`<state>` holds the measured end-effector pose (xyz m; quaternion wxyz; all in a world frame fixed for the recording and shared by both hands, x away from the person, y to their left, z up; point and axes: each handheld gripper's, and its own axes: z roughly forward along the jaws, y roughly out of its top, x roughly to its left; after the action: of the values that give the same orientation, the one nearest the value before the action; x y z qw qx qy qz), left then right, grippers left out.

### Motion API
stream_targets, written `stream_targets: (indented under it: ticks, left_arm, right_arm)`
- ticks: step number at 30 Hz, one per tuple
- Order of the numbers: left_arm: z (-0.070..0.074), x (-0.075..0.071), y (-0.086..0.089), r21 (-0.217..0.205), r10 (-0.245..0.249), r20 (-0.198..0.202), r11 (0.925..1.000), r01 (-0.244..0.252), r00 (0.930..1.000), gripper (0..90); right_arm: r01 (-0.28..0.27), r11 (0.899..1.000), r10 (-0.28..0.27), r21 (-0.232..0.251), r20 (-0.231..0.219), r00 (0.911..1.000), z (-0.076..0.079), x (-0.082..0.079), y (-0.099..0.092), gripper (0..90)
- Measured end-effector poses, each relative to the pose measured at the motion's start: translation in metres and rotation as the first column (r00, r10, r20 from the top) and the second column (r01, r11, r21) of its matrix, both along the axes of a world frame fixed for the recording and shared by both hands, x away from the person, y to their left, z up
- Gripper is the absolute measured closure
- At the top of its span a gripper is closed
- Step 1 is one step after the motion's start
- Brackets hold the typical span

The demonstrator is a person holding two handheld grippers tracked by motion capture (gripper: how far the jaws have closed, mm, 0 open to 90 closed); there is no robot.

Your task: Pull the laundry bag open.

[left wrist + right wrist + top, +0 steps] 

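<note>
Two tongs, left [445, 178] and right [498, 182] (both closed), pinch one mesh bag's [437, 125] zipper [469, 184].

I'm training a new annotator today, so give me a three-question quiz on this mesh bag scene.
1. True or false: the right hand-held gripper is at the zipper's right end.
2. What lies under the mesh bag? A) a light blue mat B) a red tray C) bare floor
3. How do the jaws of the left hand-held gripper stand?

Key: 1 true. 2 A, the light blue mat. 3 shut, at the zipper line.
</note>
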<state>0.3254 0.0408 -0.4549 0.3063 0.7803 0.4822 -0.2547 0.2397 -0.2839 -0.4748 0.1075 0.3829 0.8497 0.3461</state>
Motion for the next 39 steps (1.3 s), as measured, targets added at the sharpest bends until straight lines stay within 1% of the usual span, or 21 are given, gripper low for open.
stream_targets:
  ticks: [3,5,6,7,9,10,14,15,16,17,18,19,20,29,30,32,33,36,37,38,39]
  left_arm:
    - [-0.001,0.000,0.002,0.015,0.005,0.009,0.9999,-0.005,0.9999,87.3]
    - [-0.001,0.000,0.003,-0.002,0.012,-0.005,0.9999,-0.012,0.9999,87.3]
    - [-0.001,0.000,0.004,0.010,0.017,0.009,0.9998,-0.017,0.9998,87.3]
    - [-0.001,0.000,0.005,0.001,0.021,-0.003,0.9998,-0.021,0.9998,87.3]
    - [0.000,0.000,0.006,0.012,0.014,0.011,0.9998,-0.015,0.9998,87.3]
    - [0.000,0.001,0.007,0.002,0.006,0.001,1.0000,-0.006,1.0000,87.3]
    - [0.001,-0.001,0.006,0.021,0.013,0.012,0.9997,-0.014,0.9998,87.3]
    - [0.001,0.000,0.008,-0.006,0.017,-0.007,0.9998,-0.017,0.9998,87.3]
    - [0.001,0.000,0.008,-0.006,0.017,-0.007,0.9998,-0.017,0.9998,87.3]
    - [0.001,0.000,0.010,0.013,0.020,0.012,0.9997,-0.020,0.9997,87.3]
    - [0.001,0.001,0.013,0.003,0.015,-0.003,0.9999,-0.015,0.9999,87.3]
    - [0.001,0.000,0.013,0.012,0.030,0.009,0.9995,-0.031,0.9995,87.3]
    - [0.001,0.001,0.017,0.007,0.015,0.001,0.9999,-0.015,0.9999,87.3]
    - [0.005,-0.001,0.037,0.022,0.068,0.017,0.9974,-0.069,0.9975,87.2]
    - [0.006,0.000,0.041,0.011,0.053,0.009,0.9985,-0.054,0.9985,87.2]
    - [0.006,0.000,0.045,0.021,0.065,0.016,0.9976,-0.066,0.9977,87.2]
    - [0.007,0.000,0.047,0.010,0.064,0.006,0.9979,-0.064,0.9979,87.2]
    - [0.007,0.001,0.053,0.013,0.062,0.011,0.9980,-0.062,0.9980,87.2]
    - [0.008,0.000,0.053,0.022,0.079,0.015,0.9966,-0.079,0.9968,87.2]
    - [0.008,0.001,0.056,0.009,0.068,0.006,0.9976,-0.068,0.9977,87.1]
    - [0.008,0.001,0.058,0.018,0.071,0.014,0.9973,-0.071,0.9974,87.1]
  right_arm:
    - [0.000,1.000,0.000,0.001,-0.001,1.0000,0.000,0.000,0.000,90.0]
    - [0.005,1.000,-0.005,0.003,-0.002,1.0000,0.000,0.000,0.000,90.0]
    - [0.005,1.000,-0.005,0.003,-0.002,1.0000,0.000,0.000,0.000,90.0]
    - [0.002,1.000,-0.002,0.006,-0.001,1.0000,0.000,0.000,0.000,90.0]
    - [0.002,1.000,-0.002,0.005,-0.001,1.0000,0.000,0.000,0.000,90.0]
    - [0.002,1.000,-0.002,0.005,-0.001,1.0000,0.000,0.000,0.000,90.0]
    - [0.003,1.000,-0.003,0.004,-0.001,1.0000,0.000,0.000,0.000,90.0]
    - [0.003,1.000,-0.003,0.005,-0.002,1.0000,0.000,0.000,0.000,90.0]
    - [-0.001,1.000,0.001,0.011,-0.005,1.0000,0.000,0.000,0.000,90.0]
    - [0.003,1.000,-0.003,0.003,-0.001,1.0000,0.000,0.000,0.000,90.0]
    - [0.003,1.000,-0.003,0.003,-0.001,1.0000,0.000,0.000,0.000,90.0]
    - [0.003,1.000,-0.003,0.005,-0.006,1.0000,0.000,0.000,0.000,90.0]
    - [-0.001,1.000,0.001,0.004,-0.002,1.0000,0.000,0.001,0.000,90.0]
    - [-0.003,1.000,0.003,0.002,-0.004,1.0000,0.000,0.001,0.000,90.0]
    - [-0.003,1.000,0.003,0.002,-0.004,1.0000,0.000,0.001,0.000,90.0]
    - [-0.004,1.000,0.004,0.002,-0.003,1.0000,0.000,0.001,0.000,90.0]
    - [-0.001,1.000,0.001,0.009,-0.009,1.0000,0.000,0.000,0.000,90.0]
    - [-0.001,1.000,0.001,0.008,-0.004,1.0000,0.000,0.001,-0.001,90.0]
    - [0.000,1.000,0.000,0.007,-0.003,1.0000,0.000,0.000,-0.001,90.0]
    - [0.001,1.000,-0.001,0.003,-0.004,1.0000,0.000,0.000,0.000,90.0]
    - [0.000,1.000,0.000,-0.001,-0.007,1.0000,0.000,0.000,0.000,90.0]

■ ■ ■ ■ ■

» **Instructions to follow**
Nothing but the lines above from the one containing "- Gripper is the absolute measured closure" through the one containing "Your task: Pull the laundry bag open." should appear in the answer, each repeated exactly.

» **Solution**
- Gripper is the absolute measured closure
- At the top of its span a gripper is closed
- Step 1 is one step after the motion's start
- Brackets hold the typical span

The demonstrator is a person holding two handheld grippers tracked by motion capture (gripper: how far the jaws have closed, mm, 0 open to 90 closed); there is no robot.

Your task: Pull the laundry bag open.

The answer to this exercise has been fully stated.